### Exercise description
The answer consists of one number: how many lines of the data below include the string "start".

─── Supplied information

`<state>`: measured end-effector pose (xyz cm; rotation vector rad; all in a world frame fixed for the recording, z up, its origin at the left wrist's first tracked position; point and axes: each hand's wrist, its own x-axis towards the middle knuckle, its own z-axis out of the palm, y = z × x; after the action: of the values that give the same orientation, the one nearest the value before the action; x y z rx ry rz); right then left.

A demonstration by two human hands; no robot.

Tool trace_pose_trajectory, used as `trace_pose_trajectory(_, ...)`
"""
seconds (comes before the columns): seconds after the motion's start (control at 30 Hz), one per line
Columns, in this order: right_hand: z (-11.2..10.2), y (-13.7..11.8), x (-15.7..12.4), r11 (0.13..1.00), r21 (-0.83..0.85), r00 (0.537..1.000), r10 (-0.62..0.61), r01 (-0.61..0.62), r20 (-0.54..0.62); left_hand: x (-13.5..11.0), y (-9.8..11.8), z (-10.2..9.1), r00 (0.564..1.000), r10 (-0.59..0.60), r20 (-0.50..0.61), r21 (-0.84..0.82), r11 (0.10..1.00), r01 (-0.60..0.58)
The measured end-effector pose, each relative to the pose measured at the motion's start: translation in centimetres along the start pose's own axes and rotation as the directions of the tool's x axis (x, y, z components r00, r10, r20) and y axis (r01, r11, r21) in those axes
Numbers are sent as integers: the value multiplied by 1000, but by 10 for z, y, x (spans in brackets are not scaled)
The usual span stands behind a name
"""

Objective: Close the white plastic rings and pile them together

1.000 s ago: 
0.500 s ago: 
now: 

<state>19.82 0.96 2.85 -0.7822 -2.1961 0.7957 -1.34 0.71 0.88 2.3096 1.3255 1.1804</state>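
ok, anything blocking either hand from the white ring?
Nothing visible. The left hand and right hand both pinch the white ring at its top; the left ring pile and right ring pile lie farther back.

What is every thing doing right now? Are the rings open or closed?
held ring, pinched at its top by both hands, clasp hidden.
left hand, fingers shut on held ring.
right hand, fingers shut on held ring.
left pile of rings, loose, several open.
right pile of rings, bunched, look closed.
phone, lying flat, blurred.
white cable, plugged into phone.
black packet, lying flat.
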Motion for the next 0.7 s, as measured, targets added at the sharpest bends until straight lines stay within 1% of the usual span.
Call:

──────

### Response for this exercise
2